Bon Appetit magazine called it “the Ferrari of grills.”

The location of the company, called Grillworks, has long been a secret. To this day, Eisendrath and son Ben, who now runs the business, won’t say exactly where it is located.

Ben Eisendrath will only say that it operates somewhere near Ellsworth, where about 30 people manufacture the grills.

“We don’t tell people where it is because we don’t have a showroom and we don’t want people showing up and bothering the craftsmen who make the grills,” Ben Eisendrath said. “We build to order for everything.”

The company has a website,, where potential customers can view its products and inquire about ordering them.
It hasn’t always been easy to procure one of the grills, which today are priced from about $3,000 to more than $80,000 for commercial models used in restaurants.

The company started as a hobby for Eisendrath, who didn’t always promptly respond to those inquiring about his grills.

“He treated it like the crazy professor: ‘If you can find me, I’ll build you a grill,’” son Ben told the Washington City Paper in 2010.

As his duties at the University of Michigan became more pressing, Charles Eisendrath wound down Grillworks’ operations in the late 1990s. But his son wouldn’t let it die.

Ben, who was living in Washington, D.C., left his tech job at America Online in 2007 and started looking for a new passion.

He found it back at his family’s northern Michigan home, where several of his father’s grills remained in a barn on the property.

He considered manufacturing the grills closer to his home, but a discussion at a dinner party his dad hosted resulted in finding craftsmen who said they could again build them in northern Michigan.

“It’s great. I get to commune with my dad,” Ben Eisendrath said. “It all started with him. The heart and soul of the company is still in the system he created over the years.

“Now I can ask for his opinion and I don’t have to listen to it,” he said, jokingly.

Ben Eisendrath still lives in Washington, D.C, but spends much of his time on the road meeting with chefs and other potential customers. While chefs have a reputation for being egotistical and demanding, Eisendrath said he finds them to be engaging.

“It’s fantastic. I get to be a pyromaniac and talk to chefs, who to my surprise, are a lot of fun,” he said. “They’re super creative and have the same crazy ideas as we do.”

Grillworks sells about 300 grills a year, mostly to serious foodies and restaurants around the world.

There are several Grillworks installations in Michigan restaurants, including The Landing in Ironton, where Ben worked as a waiter when he was 17 years old, and Selden Standard, which was named Detroit’s restaurant of the year by the Detroit Free Press in 2015.

Andy Hollyday, a Selden Standard partner and executive chef, said he knew he had to have an Eisendrath grill for his restaurant after seeing one at an Oregon restaurant.

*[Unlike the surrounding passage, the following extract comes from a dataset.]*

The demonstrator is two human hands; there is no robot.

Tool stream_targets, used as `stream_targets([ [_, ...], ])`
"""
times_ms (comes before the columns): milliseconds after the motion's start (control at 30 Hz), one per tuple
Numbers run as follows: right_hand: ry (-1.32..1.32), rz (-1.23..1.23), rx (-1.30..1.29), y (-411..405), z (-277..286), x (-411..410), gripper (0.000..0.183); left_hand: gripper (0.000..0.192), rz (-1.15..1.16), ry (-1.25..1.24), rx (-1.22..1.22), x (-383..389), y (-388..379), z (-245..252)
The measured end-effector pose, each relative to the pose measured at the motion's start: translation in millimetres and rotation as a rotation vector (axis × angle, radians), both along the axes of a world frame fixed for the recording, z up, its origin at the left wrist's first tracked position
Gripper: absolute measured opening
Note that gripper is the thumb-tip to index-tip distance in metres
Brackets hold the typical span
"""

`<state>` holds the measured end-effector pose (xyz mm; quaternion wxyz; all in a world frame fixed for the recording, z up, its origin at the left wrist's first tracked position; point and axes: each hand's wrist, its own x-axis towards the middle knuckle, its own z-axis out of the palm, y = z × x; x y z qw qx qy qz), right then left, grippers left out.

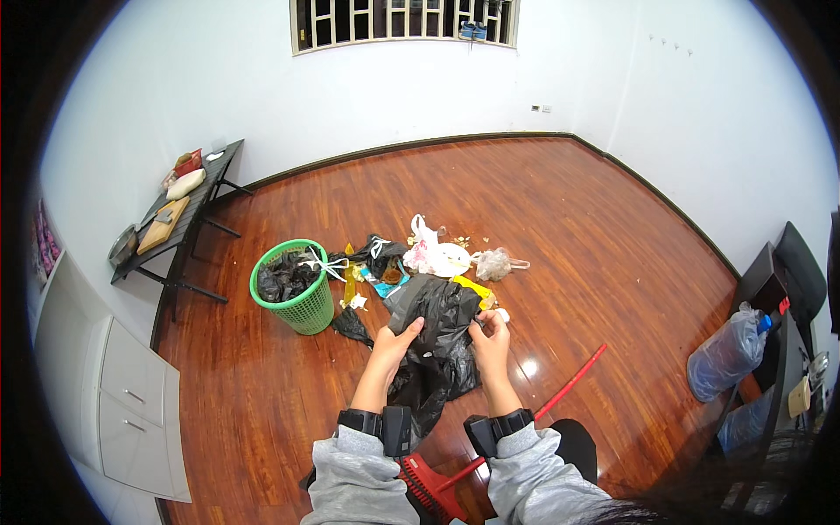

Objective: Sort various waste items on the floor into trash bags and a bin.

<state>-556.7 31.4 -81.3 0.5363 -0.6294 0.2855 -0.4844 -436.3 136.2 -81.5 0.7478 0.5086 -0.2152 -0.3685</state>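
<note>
Both my hands grip a crumpled black plastic bag (pixel 441 321) by its upper edge and hold it over the floor. My left hand (pixel 396 344) pinches the bag's left side, thumb on top. On the right side, my right hand (pixel 492 338) has the edge between thumb and fingers. Just beyond the bag lies a heap of litter: a white plastic bag (pixel 423 252), a knotted clear bag (pixel 495 264), a yellow wrapper (pixel 469 287) and another black bag (pixel 384 252). A green plastic basket bin (pixel 308 308), lined with black plastic, stands left of the heap.
A red broom (pixel 433 489) with a red handle (pixel 571 380) lies beneath my arms. At left stands a low slatted table (pixel 187 226) holding a cutting board (pixel 164 225) and a metal bowl (pixel 123 246). A bagged water bottle (pixel 728 354) is at right. White cabinets (pixel 131 407) stand lower left.
</note>
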Motion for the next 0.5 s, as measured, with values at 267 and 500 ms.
stream_targets([
  [267,-0.146,-0.063,-0.116,-1.0,2.8,-0.8,0.012,0.035,-0.013,0.057,0.065,3.3,-2.8,-3.5],
  [500,-0.097,-0.163,0.013,-17.1,-7.4,-10.6,0.008,0.034,-0.022,0.052,0.123,15.5,-5.2,-18.1],
])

“They’re really cool,” Hollyday said. “We feel like this grill really helps to accent our local, seasonal fresh-food approach.”
Customers can enjoy watching their meat, vegetables and breads sizzling on the grill while sitting at the restaurant’s chef counter. Hollyday said it gives the entire restaurant, a warm, northern Michigan-style ambience.

“It brings back memories of being Up North at your cabin or camping when you were a kid,” he said. “We like that the grill is made by a Michigan company. We’re into all things local.”